It amazes me that we have heard or seen so much bull about pastors and churches and religion in this year's races for president.
We've had a so-called and self-proclaimed religious man in the White House for eight years and look where that's taken us.
Ideally, candidates' religious beliefs or lack thereof should have little or no bearing on how their credentials as a presidential contender are evaluated. In the real world, however, that's not the case.
And it seems we've sunken to new lows this year, in part because our obsession with information has overtaken our insistence on relevance and factuality.
While the Internet has opened new worlds to millions of people, far too many are not skeptical enough about the validity of the information they encounter there.
Hardly a day passes without e-mails circulating about bloggers or websites that question whether Barack Obama is really a Christian and hint that he was raised as a Muslim. And, naturally, they gleefully warn that his middle name is Hussein.
Controversial statements by Obama's former longtime pastor, the Rev. Jeremiah Wright, led Obama to resign his membership at Trinity United Church of Christ. Now a priest guest-speaking at the same church has been relieved of his duties for criticizing Hillary Clinton.
How did people learn of Wright's remarks after 9/11? They saw it on a video-posting website, YouTube.com, and before long knowledge of it was all over the country. Who cares what somebody's pastor said more than six years ago?

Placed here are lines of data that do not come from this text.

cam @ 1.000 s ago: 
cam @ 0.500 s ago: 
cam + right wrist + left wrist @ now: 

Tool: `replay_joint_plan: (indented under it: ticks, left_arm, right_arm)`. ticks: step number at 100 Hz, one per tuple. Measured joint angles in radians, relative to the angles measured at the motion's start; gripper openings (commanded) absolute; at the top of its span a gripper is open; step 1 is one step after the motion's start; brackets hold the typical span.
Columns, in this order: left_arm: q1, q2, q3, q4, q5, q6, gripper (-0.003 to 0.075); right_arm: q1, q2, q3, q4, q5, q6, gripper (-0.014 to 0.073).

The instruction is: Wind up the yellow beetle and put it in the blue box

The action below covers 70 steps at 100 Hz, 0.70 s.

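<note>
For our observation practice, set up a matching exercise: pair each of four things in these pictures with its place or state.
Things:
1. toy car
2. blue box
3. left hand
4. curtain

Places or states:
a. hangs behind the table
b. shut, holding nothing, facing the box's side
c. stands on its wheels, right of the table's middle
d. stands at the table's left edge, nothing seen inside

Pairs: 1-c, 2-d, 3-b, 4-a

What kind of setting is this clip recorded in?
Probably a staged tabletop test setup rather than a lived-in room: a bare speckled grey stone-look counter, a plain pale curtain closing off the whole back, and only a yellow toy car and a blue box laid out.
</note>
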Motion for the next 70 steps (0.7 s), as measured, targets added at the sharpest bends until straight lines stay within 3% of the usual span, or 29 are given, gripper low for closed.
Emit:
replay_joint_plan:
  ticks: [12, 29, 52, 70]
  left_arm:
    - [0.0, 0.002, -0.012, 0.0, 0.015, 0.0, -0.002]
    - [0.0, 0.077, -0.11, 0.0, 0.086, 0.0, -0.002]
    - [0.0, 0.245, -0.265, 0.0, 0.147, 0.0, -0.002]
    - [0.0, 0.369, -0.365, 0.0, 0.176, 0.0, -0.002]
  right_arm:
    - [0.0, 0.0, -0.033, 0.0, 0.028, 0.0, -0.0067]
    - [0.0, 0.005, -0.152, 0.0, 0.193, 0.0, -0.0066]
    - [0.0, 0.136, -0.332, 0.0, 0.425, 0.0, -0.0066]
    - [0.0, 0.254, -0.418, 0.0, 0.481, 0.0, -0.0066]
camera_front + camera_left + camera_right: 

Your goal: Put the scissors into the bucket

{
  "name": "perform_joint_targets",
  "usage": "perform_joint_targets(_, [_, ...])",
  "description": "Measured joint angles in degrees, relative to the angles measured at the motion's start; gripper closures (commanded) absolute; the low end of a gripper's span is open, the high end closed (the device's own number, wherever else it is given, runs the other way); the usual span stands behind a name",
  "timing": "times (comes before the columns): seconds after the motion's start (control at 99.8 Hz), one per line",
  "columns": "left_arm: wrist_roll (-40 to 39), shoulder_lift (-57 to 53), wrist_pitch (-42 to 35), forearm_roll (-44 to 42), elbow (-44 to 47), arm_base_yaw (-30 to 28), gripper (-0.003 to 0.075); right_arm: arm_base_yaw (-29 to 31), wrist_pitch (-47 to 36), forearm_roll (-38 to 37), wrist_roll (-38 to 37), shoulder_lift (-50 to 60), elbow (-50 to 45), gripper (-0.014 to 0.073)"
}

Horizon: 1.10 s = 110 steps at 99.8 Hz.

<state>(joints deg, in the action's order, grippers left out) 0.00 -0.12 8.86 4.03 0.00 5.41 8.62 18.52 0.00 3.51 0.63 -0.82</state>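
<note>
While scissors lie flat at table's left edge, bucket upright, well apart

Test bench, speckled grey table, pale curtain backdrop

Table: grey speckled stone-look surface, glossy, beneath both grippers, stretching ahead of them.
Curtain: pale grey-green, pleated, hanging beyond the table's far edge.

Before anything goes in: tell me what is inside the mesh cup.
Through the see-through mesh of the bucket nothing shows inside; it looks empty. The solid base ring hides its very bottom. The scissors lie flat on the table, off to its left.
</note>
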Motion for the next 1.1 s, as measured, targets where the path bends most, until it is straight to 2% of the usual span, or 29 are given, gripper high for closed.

Besides, saying that with 9/11 America's chickens had come home to roost is no different than positing that our foreign policy and interventions in the Middle East were factors in the attacks.
John McCain, figuring he needed the fundamentalist backing that carried Bush to victory four years ago, signed on last winter for endorsements from a couple of evangelical pastors. Then, out of nowhere, sermons from years ago surfaced that showed the Rev. John Hagee and the Rev. Rod Parsley to be racist and sicko ministers who disgraced Christianity.
They were shown to be as strange as Wright, and McCain had to bail on their endorsements.
I don't recall a candidate's religion or church connections carrying so much weight in previous elections. It was taken for granted that candidates were Christian because that's been our culture, but did it matter what church Woodrow Wilson, FDR or Dwight Eisenhower attended _ or did not attend?
In 1960, JFK being a Catholic became an issue because we had never had one in the White House. Presumably, some people were actually concerned that church or papal doctrine would carry more weight than our national interests.
What denomination was Richard Nixon? Obviously, it wasn't a factor, and we would have been better off if he had taken his Christian ethics more seriously.
In 1976, Jimmy Carter being a Southern Baptist may have helped him get elected, but it was not an issue during the campaign. His faith might have affected his presidency, since he was considered too Christ-like in his relations with the Soviets and Iran.
In 2004, however, it was clear that support from conservative Christians put Bush over the top, though such help four years earlier did not.
Obama is convinced he must take the power of the Christian conservatives seriously. Apparently, his campaign has decided it must respond to such comments as those from Rush Limbaugh and Internet evangelist Bill Keller, who have questioned whether the candidate's really a Christian.
Why? Because Obama has the intelligence and enlightened vision to state that there are "many paths to God." How heretical is that?
And now, paranoid as it may seem, Obama operatives have been caught forcing Muslim women out of campaign camera shots.
Overreacting or not, with the thumpers out on the electron trail spreading so many rumors and falsehoods, the campaign has thought it necessary to put up a website, Fight the Smears, just to quash the lies and attacks not only on Barack but also on his wife, Michelle.
Fight the Smears believes it must state, contrary to lies spread on Internet and radio, that Obama is not a Muslim but a ``committed Christian.''
With so many people now getting information and news from the Internet, it is hopeful that 60 percent of users supposedly recognize that misinformation and propaganda are widespread online and that too many voters might be trusting that information.
Remember, anybody can put anything online. Check multiple, credible sources before deciding what is true and what is not.
Religion may be a matter of faith, but it is risky to put too much of it in information gleaned from the Internet.